Shares of BABA have been extremely volatile in 2018, despite making two new all-time highs this year, the latest in June placing the stock up a whopping 23% on year, the stock has since given it all back, and is now flat on the year, approaching fairly significant near-term technical support:
It’s worth noting that the recent weakness in BABA is has been more likely in sympathy with the Chinese stock market which has for now borne the brunt of increasing trade and currency tensions, in massive correction mode, per Bloomberg:
Last night the Shanghai Composite, the fifth largest stock market in the world, closed at a new 52-week low, down 25% from its 52-week high made in late January and quickly approaching a technical support level, that if breached could send ripples through global stock markets:
While BABA is flat on the year, Tencent, one of its massive rivals in China, listed in Hong Kong is down 30% from its 52 week and all-time highs in January, down 17% on the year, shedding $180 billion in market cap, but still placing it above BABA’s value at $477 billion:
You get the point, China appears to be a shit-show at the moment. But back to BABA, the stock has routinely bounced a little below current levels, and if the company is able to issue decent results and guidance next week, it is likely to do so again.
What’s interesting to me is that despite the stock’s recent weakness, Wall Street analysts have remained overwhelmingly bullish, with 48 Buy ratings, only 1 Hold and No Sells with an average 12-month price target of $240.

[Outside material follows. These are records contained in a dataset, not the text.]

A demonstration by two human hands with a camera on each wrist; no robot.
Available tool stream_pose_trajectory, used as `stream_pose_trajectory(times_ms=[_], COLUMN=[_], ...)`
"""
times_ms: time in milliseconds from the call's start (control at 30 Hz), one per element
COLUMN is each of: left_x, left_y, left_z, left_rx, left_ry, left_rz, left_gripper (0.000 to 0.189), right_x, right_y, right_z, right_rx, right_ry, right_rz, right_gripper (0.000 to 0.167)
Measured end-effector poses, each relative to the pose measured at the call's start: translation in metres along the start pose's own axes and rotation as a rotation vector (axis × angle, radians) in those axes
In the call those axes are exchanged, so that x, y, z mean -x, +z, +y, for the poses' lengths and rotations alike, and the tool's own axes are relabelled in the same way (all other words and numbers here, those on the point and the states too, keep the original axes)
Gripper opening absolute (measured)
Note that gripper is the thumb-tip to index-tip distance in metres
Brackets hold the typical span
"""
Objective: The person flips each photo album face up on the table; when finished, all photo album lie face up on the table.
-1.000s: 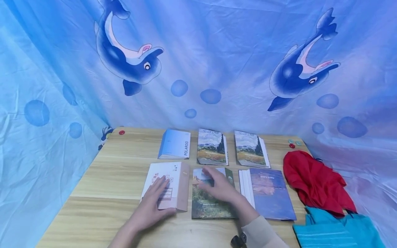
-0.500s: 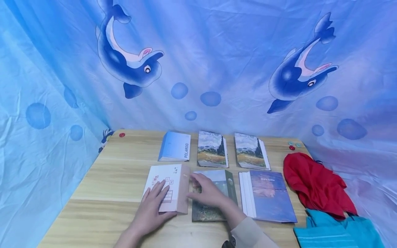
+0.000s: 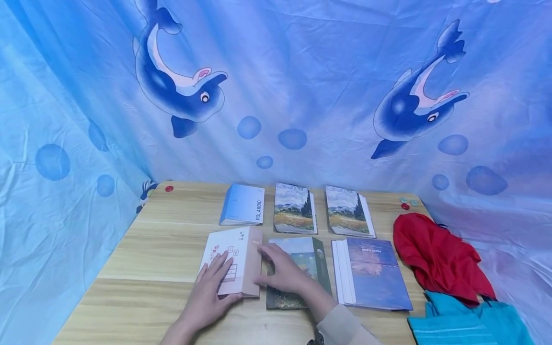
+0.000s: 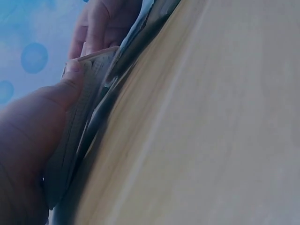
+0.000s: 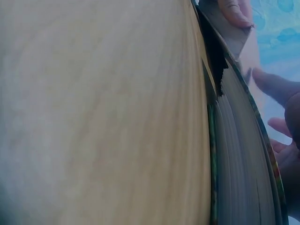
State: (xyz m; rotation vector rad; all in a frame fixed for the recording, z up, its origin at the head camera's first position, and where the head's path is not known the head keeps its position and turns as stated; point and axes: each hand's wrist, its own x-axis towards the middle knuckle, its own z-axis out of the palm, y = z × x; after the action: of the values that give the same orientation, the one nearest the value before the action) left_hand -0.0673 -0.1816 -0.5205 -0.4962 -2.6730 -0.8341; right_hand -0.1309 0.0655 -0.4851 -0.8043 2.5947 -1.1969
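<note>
In the head view, my left hand (image 3: 208, 293) lies on a white photo album (image 3: 237, 285) with a pale pink spine, its fingers spread over the cover. Its thumb (image 4: 72, 77) rests at the album's near edge in the left wrist view. My right hand (image 3: 282, 273) reaches over a green landscape photo album (image 3: 306, 249), and its fingertips and thumb touch the white album's spine. The right wrist view shows that thumb (image 5: 274, 86) against the spine, above the green album's page edges (image 5: 243, 154). Part of the green cover is hidden by the right hand.
A purple-blue photo album (image 3: 375, 273) lies to the right. Behind stand a blue POLAROID album (image 3: 243, 203) and two landscape albums (image 3: 295, 211). Red cloth (image 3: 440, 258) and teal cloth (image 3: 470, 318) lie at the right edge of the wooden table (image 3: 142, 258).
My right hand has moved left from over the green album to the white album's spine. My left hand has stayed on the white album, which has barely shifted.
</note>
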Motion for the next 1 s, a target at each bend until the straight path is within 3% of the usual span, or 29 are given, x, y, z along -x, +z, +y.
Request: stream_pose_trajectory(times_ms=[300,533,667,833,1000], left_x=[0.0004,0.0006,-0.0002,-0.0017,-0.0032], left_y=[0.0000,0.0012,0.0003,-0.0023,-0.0039], left_z=[-0.0002,-0.0010,0.0005,0.0051,0.0084], left_rx=[0.057,0.113,0.152,0.267,0.401], left_ry=[-0.026,-0.033,-0.049,-0.090,-0.102], left_rz=[0.008,0.019,0.003,-0.028,-0.040], left_gripper=[0.093,0.092,0.093,0.094,0.095], right_x=[-0.0002,-0.0001,-0.0009,-0.0035,-0.0026], right_y=[-0.0029,-0.0080,-0.0075,-0.0082,-0.0093], right_z=[0.0011,-0.0003,0.0022,0.0053,0.0024], right_rx=[-0.054,0.047,0.028,-0.058,-0.077], right_ry=[-0.006,-0.020,-0.040,-0.073,-0.111], right_rz=[-0.024,-0.057,-0.051,-0.020,0.033], right_gripper=[0.089,0.084,0.093,0.110,0.116])
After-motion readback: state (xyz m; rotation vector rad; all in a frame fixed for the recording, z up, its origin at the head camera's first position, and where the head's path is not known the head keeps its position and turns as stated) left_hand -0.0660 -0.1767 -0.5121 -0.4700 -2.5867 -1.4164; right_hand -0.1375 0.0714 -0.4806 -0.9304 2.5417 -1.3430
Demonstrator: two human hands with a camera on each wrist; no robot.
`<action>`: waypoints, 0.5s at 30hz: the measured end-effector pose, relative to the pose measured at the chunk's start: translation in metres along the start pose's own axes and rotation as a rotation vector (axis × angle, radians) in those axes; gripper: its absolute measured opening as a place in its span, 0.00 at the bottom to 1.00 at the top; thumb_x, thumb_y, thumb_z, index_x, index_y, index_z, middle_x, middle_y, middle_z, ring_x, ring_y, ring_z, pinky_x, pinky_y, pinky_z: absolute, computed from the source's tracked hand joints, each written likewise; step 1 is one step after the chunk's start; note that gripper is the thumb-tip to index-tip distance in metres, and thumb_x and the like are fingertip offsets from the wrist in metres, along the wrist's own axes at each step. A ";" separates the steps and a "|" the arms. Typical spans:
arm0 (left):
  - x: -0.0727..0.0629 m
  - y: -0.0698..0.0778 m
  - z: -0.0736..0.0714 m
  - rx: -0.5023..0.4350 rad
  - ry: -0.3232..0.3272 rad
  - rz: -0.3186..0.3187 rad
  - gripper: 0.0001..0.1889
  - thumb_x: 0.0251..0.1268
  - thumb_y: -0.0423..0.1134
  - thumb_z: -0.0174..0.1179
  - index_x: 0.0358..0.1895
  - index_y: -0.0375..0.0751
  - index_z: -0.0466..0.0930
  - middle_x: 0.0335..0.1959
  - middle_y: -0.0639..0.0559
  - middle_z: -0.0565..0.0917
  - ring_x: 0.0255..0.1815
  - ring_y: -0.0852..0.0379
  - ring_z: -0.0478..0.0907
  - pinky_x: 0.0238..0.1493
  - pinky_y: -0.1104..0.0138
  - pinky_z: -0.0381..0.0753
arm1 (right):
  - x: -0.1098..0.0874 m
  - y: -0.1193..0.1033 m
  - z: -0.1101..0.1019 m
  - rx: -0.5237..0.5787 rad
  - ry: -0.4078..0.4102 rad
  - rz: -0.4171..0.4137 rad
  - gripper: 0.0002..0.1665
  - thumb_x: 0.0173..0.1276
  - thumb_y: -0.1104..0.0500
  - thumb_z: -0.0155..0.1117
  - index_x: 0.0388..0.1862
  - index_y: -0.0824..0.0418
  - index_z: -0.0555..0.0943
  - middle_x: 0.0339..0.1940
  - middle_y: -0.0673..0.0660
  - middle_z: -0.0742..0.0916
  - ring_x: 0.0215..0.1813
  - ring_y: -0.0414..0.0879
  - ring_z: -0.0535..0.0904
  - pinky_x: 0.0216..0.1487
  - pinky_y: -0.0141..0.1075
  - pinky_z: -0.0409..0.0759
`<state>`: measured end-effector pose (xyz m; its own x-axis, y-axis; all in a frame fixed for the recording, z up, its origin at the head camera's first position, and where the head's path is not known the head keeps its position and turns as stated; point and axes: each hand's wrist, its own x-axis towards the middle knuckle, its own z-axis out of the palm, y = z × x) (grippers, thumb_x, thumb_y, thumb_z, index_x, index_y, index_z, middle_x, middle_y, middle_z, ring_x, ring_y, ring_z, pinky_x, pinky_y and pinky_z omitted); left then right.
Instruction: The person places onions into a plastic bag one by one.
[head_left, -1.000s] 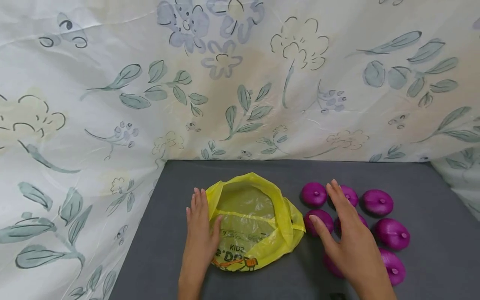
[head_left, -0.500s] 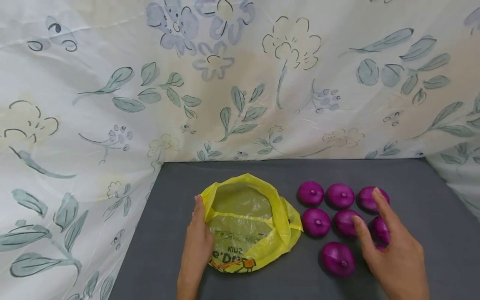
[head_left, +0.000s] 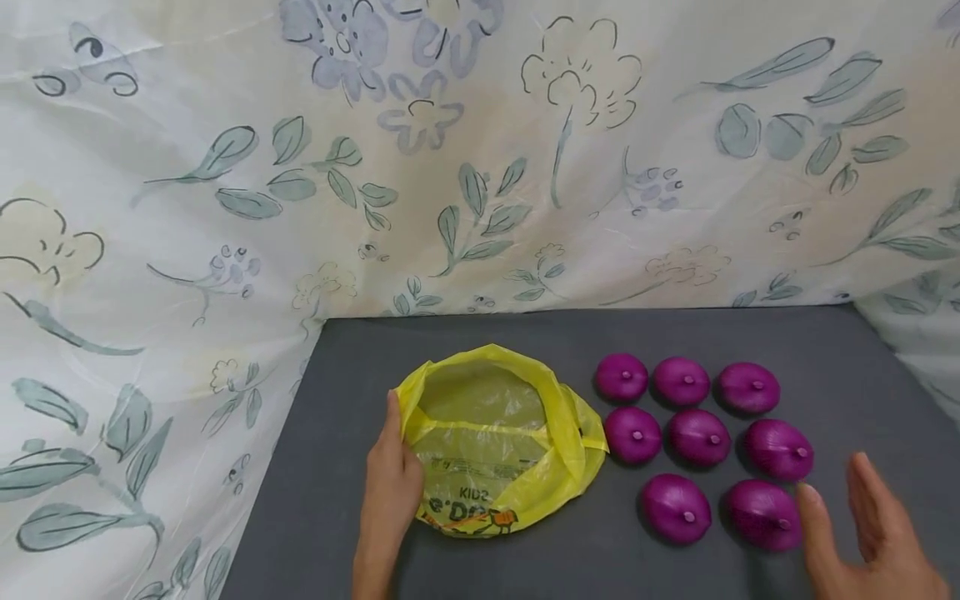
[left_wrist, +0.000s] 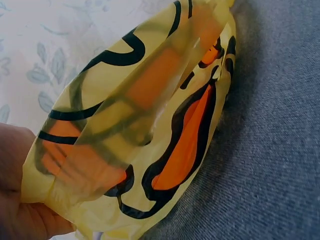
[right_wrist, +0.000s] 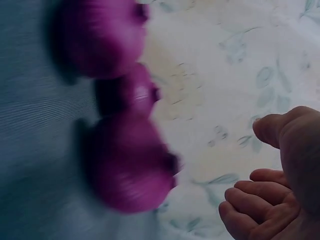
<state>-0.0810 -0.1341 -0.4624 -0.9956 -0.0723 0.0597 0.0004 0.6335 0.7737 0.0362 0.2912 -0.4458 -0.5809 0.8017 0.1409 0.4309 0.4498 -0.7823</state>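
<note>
A yellow plastic bag (head_left: 480, 450) with dark and orange print lies on the grey table, its mouth agape toward the head camera. My left hand (head_left: 392, 483) grips the bag's left edge; in the left wrist view, thin printed plastic (left_wrist: 115, 145) is bunched in that hand (left_wrist: 25, 200). Right of the bag, purple onions (head_left: 699, 437) sit in rough rows, each with a small stem nub. My right hand (head_left: 873, 542) is at the lower right, beside the nearest onion (head_left: 763, 515), its fingers loosely bent around nothing. The right wrist view shows it (right_wrist: 270, 195) apart from the blurred onions (right_wrist: 132, 165).
A floral cloth (head_left: 480, 167) hangs behind the table and along its left and right sides. The grey tabletop (head_left: 300, 500) extends around the bag and the onions.
My right hand has moved right and toward me from over the onions, uncovering them. My left hand has gone from lying flat beside the bag to gripping its left edge.
</note>
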 end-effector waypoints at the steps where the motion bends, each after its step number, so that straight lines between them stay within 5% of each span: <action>1: 0.000 0.000 -0.001 -0.007 -0.001 -0.009 0.40 0.80 0.22 0.38 0.88 0.51 0.39 0.44 0.35 0.77 0.14 0.60 0.53 0.23 0.64 0.62 | -0.002 0.005 0.002 0.000 -0.003 0.021 0.42 0.77 0.49 0.67 0.85 0.42 0.62 0.81 0.51 0.68 0.81 0.44 0.62 0.81 0.38 0.57; 9: 0.000 -0.008 -0.003 -0.096 0.018 -0.049 0.37 0.84 0.27 0.40 0.88 0.54 0.41 0.15 0.53 0.64 0.09 0.61 0.52 0.16 0.65 0.62 | -0.028 0.040 0.027 0.089 0.031 0.069 0.43 0.76 0.52 0.70 0.85 0.41 0.64 0.83 0.47 0.68 0.82 0.33 0.60 0.82 0.32 0.54; 13: 0.002 -0.009 -0.002 -0.150 0.003 -0.060 0.34 0.87 0.32 0.40 0.88 0.56 0.41 0.12 0.56 0.62 0.08 0.60 0.52 0.14 0.63 0.63 | -0.038 0.047 0.035 0.185 0.041 -0.020 0.45 0.71 0.62 0.74 0.83 0.44 0.68 0.82 0.47 0.71 0.80 0.32 0.63 0.81 0.32 0.56; 15: 0.003 -0.008 -0.003 -0.157 -0.007 -0.068 0.34 0.88 0.32 0.40 0.88 0.55 0.41 0.12 0.56 0.62 0.09 0.60 0.52 0.15 0.63 0.64 | -0.042 0.051 0.038 0.231 0.034 -0.129 0.45 0.66 0.72 0.75 0.80 0.51 0.73 0.81 0.52 0.73 0.80 0.36 0.65 0.81 0.32 0.57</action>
<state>-0.0834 -0.1416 -0.4660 -0.9945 -0.1048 0.0001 -0.0525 0.4993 0.8648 0.0563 0.2653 -0.5146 -0.5954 0.7582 0.2660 0.1830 0.4503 -0.8739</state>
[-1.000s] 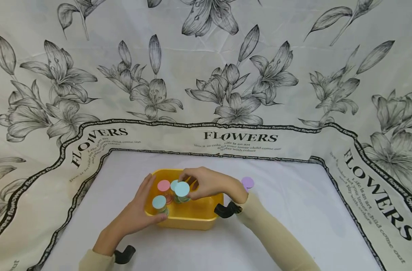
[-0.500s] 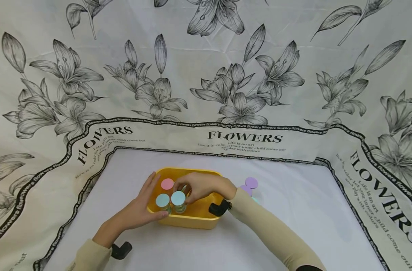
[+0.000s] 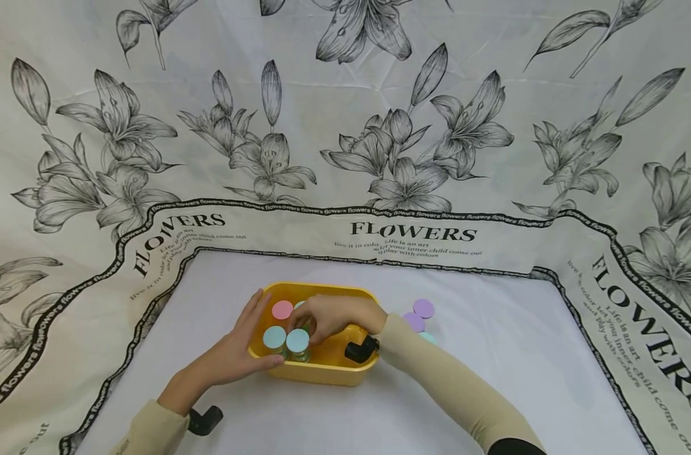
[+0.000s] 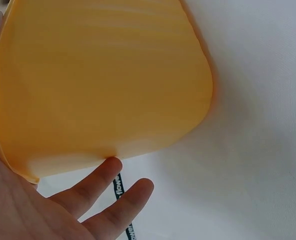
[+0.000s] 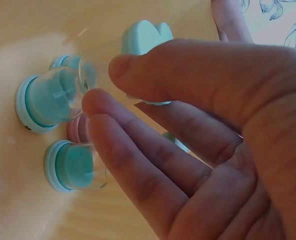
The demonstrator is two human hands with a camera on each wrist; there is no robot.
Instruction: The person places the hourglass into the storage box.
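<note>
Head view: left grip (image 3: 235,351) spread against tub (image 3: 317,375); right grip (image 3: 335,316) bent (hold: can't tell).

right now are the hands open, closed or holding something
Left hand: open, touching the yellow bin.
Right hand: in the bin; can't tell whether it grips the mint piece behind its thumb.

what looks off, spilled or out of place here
Nothing looks spilled or damaged. Slightly odd, perhaps: two purple discs and a mint one sit right of the tub, while blue discs are inside it.
</note>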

Since the June highs in BABA, short data options prices have been rising precipitously, obviously resulting in the fairly high implied move into earnings, relative to recent post-earnings movement. 30-day at the money implied volatility (blue line below, the price of options) is at a fairly wide spread (39.5% vs 26.5%) to 30-day at the money realized volatility (white line below, how much the stock has been moving), suggesting options prices will implode if the stock moves less than expected:
So what’s the trade? If I were inclined to be a bit contrarian, and play for a bounce from 18-month support, and think that a beat and raise and any news about trade tensions between the U.S. and China would benefit investor sentiment towards BABA, then consider the following defined risk strategy:
Trade Idea: BABA ($173) Buy Oct 175 – 205 Call Spread for $8
-Buy to open 1 Oct 175 call for $9.70
-Sell to open 1 Oct 205 call at $1.70
Break-even on Oct Expiration:
Profits of up to 22 between 183 and 205 with max gain of 22 above 205
Losses of up to 8 between 175 and 183 with max loss of 8 at 175 or lower.
Rationale: given the potentially volatile event next week and the uncertainty around the impact of trade tensions and the fairly precarious technical set up, it makes sense to define one’s risk. Risking 4.5% of the stock price to possibly make up to 13% if the stock is back towards its recent breakdown level in the next two months.